Junto a todos esses fatores, a empresa é negociada a múltiplos interessantes, na visão da gestora. Hoje, a BYD é avaliada a um EV/Ebitda de cerca de dez vezes. "Consideramos razoável para uma empresa bastante rentável, que deve crescer 40% em receita nos próximos 12 meses", diz o relatório. Para comparação, a norte-americana Tesla tem um valuation bem mais elevado, de 44 vezes EV/Ebitda, para um crescimento de receita de 23%. Além de ser negociada a múltiplos maiores, a montadora de Elon Musk também tem anunciado recentemente campanhas de promoção dos veículos, o que, na visão da gestora, pode indicar uma posição competitiva desfavorável.

Comparando as duas montadoras à indústria automobilística em geral, a visão da Kinea é negativa. Tanto pela perda de participação de mercado para empresas como a Tesla e BYD quanto por custos mais elevados, resultado de manter a produção de motor a combustão e elétricos ao mesmo tempo. A gestora mostra como esses fatores, combinados, colaboraram para a redução dos retornos para acionistas ao longo do tempo.

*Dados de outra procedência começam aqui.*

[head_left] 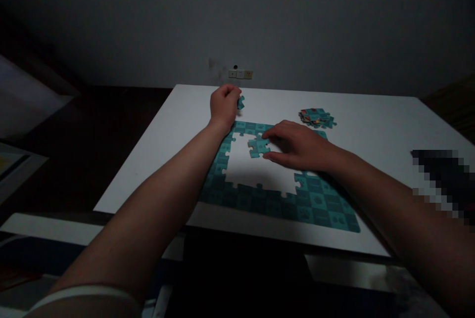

Todos esses pontos, na visão da gestora, devem ser acompanhados cada vez mais de perto ao longo dos próximos anos. “A batalha dos carros elétricos certamente passará por muito capítulos, mas também deve requerer toques de genialidade, criatividade e praticidade para definir o vencedor A tecnologia de baterias que hoje temos ainda depende de um processo químico arcaico, e vamos depender da engenhosidade humana para migrarmos para o próximo nível”, diz o relatório.